Eucalyptus open-sources the cloud (Q&A)

Eucalyptus started out in academics, but has a solid business plan for making its "infrastructure as a service" open-source platform the center of the cloud-computing universe.

It's reasonably clear that open source is the heart of cloud computing, with open-source components adding up to equal cloud services like Amazon Web Services. What's not yet clear is how much the cloud will wear that open source on its sleeve, as it were.

Eucalyptus, an open-source platform that implements "infrastructure as a service" (IaaS) style cloud computing, aims to take open source front and center in the cloud-computing craze. The project, founded by academics at the University of California at Santa Barbara, is now a Benchmark-funded company with an ambitious goal: become the universal cloud platform that everyone from Amazon to Microsoft to Red Hat to VMware ties into.

Or, rather, that customers stitch together their various cloud assets within Eucalyptus.

I caught up with Eucalyptus founder and Chief Technology Officer Rich Wolski to learn more about how Eucalyptus hopes to displace industry leaders like VMware, and the role that open source plays in growing the cloud-computing market.

While Wolski made a big deal about the company's open-source credentials, I found his argument about the open architecture of Eucalyptus more compelling:

[Eucalyptus] is architected to be compatible with such a wide variety of commonly installed data center technologies, [and hence] provides an easy and low-risk way of building private (i.e. on-premise or internal) clouds...

Thus data center operators choosing Eucalyptus are assured of compatibility with the emerging application development and operational cloud ecosystem while attaining the security and IT investment amortization levels they desire without the "fear" of being locked into a single public cloud platform.

Code matters, in other words, but open architecture and open standards matter more. That's the same lesson that Tim O'Reilly argued back in July 2008 ("We can talk all we like about open data and open services, but frankly, it's important to realize just how much of what is possible is dictated by the architecture of the systems we use.")

Open source is particularly valuable as a way of rapidly identifying and categorizing potential innovations. It retains this value even though today we don't have many outside developers contributing to our code base.
--Rich Wolski

Fortunately, Eucalyptus has time to figure this out, and the company appears to be on the right track. We're nowhere near saturation of cloud computing in the enterprise. We've barely just begun. We have the technology, but operations must evolve to embrace it, as Wolski speculates:

The economic incentives for deploying a private cloud are compelling, both in the near term and in the longer term, but the operational changes associated with any change in scalable platform are still being studied and implemented by IT organizations that plan to adopt cloud computing as a part of their critical infrastructure.

So, as Wolski told me, Eucalyptus sees a lot of proof of concepts today, but enterprises are still crawling toward full roll-outs of cloud computing. Gaming, finance, pharmaceutical, and manufacturing sectors have been early adopters of Eucalyptus technology.

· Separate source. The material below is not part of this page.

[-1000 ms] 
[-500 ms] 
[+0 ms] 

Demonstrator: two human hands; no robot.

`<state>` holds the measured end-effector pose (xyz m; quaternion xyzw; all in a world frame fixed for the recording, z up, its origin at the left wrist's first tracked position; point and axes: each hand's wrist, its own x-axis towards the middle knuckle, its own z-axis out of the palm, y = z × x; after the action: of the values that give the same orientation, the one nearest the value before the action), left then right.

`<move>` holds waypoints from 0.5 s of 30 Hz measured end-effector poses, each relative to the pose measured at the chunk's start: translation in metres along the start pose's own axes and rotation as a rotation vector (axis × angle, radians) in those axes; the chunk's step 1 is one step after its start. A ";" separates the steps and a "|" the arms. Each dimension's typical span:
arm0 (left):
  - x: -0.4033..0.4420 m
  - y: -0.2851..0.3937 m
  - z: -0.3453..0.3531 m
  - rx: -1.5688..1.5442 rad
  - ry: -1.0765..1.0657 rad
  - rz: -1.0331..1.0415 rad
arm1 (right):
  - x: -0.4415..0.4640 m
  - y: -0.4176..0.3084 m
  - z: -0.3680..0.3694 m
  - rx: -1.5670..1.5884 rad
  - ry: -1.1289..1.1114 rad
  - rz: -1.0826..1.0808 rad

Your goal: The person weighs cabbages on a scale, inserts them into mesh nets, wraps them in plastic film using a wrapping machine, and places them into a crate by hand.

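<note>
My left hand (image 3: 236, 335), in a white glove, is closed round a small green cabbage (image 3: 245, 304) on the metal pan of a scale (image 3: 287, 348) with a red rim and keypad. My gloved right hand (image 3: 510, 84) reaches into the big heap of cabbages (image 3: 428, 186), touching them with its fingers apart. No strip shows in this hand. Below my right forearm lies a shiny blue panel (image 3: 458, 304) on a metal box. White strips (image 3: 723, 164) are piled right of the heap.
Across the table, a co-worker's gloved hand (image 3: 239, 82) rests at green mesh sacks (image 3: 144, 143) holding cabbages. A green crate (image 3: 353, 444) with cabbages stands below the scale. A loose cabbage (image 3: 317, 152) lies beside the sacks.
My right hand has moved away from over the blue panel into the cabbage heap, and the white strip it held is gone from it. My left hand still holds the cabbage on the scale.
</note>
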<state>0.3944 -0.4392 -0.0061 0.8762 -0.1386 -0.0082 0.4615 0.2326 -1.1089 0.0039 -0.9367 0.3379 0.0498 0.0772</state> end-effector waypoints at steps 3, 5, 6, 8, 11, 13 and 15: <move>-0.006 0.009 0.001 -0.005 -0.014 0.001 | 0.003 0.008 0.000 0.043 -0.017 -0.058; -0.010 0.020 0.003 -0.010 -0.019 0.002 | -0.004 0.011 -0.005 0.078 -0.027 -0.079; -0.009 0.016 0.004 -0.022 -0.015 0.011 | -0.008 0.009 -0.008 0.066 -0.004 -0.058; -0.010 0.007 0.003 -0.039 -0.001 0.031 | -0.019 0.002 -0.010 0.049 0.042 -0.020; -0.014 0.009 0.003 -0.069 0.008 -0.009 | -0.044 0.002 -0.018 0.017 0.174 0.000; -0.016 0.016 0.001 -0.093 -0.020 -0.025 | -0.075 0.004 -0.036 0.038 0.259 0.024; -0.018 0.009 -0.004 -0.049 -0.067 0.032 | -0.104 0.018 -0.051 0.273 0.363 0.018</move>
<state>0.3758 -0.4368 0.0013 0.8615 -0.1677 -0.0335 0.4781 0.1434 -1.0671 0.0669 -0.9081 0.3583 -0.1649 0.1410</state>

Such companies are not, however, contributing back to the code. Not in terms of code, anyway:

Today we don't get much in the way of outside contributions to our code. The reason is that we have been evolving the code so rapidly (in response to open-source demand) that by the time an external contribution is submitted the code base that we are working from has made the contribution obsolete.

We discovered early in the Eucalyptus endeavor that because of cloud computing's newness, we would need to adopt a very aggressive and frequent release schedule to keep pace with industry innovation. Our early experiences with potential code contribution to the Eucalyptus core resulted in duplication of effort, a labor-intensive forward port, or both.

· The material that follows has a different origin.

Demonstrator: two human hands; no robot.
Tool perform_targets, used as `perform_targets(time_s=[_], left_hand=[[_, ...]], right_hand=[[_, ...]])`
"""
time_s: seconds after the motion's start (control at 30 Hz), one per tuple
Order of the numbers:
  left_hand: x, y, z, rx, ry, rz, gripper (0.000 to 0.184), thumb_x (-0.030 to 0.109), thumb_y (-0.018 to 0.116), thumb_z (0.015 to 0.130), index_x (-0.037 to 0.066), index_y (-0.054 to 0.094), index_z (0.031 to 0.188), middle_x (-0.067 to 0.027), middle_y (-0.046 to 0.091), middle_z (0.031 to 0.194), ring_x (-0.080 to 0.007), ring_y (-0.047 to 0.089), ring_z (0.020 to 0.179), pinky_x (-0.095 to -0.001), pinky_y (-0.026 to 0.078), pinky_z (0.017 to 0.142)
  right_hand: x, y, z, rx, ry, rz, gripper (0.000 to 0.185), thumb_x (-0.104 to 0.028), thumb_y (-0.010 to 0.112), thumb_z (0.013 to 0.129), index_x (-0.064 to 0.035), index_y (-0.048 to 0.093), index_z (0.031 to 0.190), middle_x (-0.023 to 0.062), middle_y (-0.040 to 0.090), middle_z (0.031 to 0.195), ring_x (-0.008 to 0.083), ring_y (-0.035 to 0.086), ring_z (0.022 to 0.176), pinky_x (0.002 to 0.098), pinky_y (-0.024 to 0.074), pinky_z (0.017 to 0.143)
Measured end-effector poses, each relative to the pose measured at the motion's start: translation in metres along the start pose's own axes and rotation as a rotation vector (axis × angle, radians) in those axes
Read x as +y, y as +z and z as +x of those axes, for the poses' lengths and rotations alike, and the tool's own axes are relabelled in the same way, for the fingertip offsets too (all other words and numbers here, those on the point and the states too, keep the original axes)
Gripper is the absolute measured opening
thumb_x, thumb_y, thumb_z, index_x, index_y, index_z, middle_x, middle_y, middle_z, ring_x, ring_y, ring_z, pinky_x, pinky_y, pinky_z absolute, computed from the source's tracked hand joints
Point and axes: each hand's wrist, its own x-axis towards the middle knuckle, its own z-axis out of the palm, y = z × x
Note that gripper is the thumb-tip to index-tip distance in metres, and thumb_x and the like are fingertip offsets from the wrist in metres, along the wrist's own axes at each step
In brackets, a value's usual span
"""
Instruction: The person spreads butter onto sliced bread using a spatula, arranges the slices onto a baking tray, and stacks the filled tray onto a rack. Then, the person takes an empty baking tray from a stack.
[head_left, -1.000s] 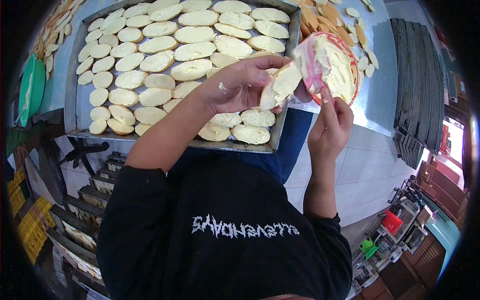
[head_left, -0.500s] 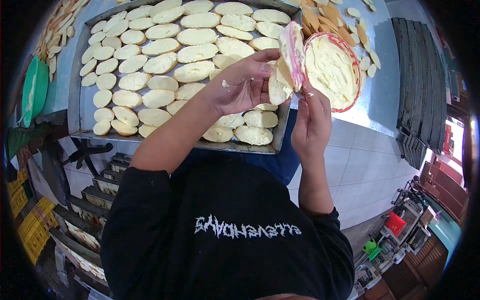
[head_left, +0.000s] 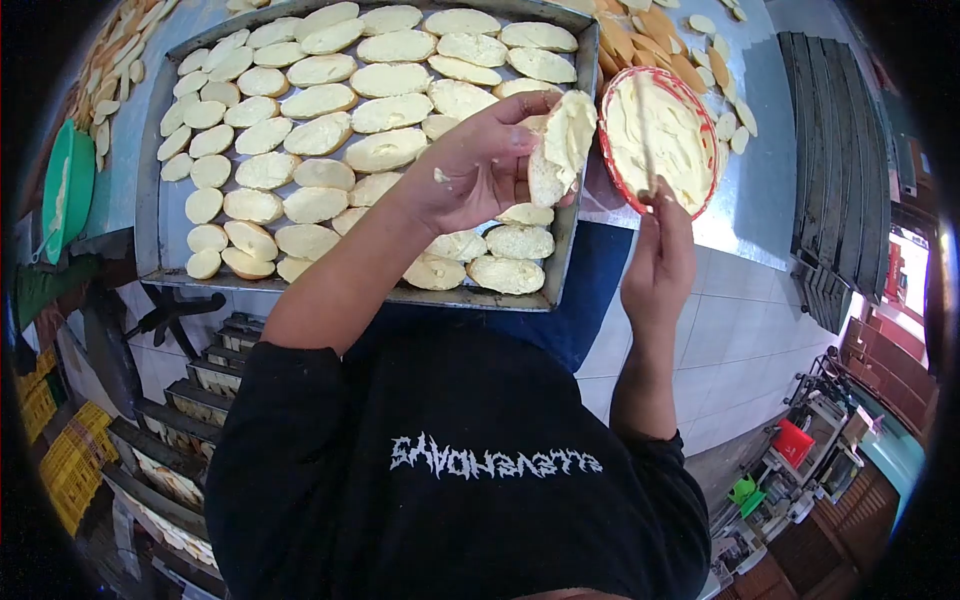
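Head view, looking down over the worktop [head_left: 752, 205]. Work looks well along, judging by the metal tray [head_left: 150, 230]: rows of oval bread slices [head_left: 385, 148] cover most of what shows of it, many with a pale, ridged coat of cream. Smaller ones toward the tray's left side look smoother; cannot tell whether all are coated. Part of the tray lies hidden behind the left forearm.

Left over: loose slices [head_left: 690, 70] beyond the bowl, some showing brown crust, others pale faces that look bare. Another heap [head_left: 115, 60] at the upper left, also apparently uncoated. Cream seems ample; bowl [head_left: 606, 150] well filled, surface furrowed.

Held slice [head_left: 567, 140]: raised, tilted, over the tray's right side, just beside the bowl. Cream lies thick and uneven on its upper part; lower end shows white crumb, so coating looks incomplete.

Left hand [head_left: 485, 165]: grip closed, thumb and fingers on the slice's edge. Dab of cream near the wrist. Right hand [head_left: 662, 245]: grip pinched tight round the spreader [head_left: 647, 135], blade nearly edge-on over the cream; contact with it cannot be told.
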Motion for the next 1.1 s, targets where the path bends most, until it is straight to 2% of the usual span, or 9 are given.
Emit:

What Eucalyptus does get from its open-source community is feedback, encouragement, direction, and other "intangibles" that provide valuable insight into how to shape Eucalyptus' platform to meet current and future cloud-computing demand.

That's a potent force to have on one's side.

It's early days for Wolski and his Eucalyptus team. It remains to be seen whether a group of academics can build a successful IaaS business (though, as Wolski pointed out to me, the academic origins of the project allowed for relatively painless experimentation that has resulted in a better product), but the company's open-source approach is attracting increased amounts of attention in the industry.

Now it's time to turn that attention into revenue. Class dismissed.

For a full-text transcript of the interview, please read on.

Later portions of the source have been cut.